▶ _ASSIGNMENT_: Repeat precisely the span of lines below that opens with the line containing "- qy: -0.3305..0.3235" and closes with the line containing "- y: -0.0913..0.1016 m", both included.

MATERIAL SUPPLIED START

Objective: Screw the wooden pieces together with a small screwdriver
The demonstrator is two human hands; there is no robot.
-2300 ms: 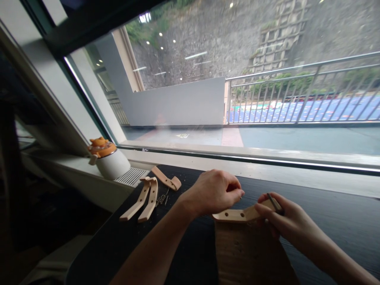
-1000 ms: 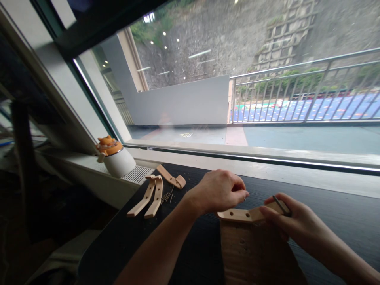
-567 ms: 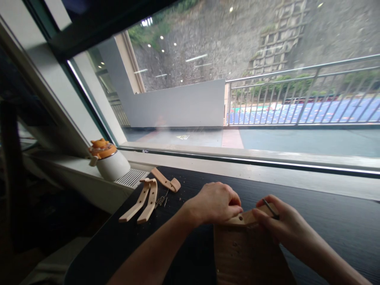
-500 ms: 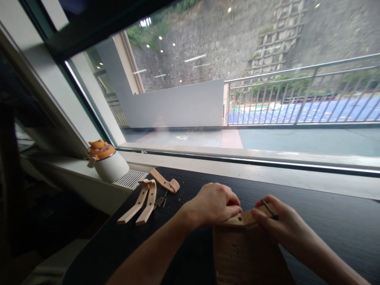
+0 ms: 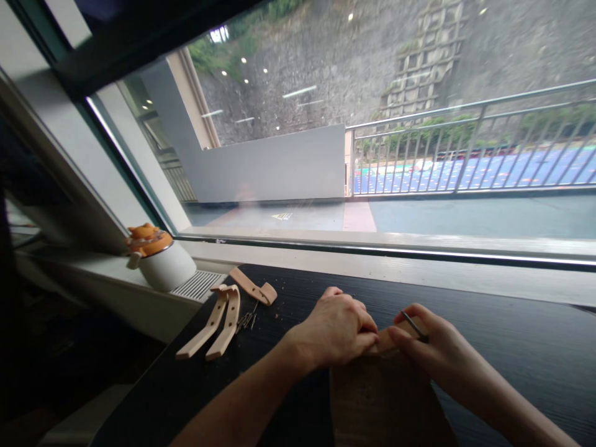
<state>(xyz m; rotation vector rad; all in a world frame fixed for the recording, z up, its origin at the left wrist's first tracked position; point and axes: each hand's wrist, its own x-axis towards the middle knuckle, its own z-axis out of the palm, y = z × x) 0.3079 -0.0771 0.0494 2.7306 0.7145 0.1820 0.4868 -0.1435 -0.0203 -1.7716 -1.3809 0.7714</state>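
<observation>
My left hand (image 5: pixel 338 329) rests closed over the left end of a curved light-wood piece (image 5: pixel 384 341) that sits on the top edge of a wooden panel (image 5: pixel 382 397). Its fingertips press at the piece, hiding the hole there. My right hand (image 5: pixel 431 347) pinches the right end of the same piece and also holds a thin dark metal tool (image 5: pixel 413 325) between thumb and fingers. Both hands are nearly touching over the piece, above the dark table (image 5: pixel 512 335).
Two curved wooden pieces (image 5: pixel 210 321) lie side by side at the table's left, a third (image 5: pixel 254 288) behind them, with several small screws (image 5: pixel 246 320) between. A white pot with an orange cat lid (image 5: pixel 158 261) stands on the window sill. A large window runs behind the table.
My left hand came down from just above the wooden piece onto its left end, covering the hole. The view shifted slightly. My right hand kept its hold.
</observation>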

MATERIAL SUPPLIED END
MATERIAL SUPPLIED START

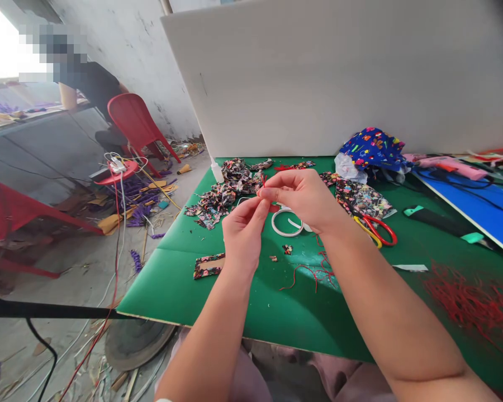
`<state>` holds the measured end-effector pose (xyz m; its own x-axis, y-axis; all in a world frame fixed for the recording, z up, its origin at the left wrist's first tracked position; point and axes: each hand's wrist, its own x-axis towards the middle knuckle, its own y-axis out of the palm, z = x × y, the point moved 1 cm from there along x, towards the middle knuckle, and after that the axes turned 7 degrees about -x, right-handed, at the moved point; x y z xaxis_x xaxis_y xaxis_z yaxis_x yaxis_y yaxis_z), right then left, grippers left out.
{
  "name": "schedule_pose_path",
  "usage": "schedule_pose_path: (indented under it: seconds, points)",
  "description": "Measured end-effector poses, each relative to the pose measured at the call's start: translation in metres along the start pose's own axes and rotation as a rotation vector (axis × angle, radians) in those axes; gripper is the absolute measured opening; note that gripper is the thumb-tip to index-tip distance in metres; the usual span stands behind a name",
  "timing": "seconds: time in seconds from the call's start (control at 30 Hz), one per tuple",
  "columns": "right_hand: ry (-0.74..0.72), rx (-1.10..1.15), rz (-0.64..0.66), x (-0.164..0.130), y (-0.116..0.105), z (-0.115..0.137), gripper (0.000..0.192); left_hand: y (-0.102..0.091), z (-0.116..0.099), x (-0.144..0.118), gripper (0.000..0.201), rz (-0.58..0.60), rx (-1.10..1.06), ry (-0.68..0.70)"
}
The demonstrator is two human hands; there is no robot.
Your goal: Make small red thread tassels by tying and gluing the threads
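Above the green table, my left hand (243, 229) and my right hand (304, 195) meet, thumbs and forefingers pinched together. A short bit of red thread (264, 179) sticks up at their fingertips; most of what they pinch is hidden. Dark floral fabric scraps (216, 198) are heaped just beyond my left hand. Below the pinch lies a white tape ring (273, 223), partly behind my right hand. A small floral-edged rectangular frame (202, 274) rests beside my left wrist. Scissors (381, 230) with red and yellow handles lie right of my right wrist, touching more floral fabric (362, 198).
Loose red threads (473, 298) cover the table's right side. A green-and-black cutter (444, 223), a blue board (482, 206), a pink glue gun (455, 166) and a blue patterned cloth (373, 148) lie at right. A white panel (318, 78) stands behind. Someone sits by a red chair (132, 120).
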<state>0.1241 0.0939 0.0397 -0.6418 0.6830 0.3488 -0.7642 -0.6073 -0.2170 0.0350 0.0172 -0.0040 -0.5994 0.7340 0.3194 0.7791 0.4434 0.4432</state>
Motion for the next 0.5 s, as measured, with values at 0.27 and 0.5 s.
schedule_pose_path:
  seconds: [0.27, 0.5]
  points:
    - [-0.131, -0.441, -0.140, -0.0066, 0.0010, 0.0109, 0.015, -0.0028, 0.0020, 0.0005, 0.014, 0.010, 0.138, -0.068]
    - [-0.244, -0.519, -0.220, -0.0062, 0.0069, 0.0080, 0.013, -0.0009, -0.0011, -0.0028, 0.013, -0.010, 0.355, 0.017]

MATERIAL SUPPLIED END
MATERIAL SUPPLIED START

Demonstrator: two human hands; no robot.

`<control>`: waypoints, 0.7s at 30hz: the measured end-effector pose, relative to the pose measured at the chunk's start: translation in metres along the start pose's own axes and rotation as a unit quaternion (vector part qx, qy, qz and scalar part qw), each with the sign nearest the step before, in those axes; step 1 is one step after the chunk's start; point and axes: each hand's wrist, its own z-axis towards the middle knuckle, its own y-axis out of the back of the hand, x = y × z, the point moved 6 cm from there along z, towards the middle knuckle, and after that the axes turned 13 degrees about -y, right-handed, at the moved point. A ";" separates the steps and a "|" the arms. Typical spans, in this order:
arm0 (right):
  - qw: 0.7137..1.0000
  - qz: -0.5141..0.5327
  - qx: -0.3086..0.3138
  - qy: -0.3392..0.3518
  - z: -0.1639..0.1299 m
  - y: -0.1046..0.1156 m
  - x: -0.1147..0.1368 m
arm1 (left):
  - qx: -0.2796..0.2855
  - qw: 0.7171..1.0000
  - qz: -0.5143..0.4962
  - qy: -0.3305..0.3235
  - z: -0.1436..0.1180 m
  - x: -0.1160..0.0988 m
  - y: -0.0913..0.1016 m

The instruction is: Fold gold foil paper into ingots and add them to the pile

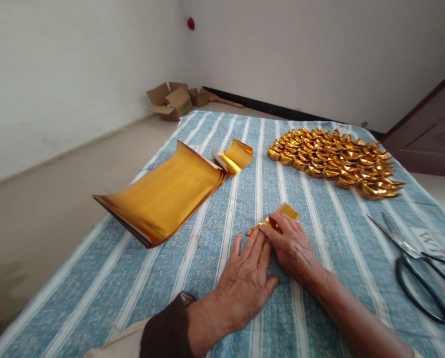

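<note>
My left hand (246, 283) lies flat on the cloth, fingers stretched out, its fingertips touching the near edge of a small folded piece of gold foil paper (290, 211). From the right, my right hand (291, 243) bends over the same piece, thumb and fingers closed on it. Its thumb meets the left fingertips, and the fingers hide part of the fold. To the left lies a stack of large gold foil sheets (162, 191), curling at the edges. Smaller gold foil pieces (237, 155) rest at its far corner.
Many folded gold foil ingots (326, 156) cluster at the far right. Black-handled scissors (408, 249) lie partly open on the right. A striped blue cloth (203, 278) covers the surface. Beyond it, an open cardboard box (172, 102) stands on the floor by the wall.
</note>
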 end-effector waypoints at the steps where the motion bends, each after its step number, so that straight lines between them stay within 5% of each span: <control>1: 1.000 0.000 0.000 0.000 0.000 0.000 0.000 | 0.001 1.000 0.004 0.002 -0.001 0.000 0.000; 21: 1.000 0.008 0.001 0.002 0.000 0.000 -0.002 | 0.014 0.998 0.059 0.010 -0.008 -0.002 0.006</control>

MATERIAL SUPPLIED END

▶ _EXERCISE RESULT_:
  - qy: -0.3305..0.3235
  - z: -0.1436..0.1180 m
  - x: -0.1160..0.0988 m
  - y: -0.0913..0.1016 m

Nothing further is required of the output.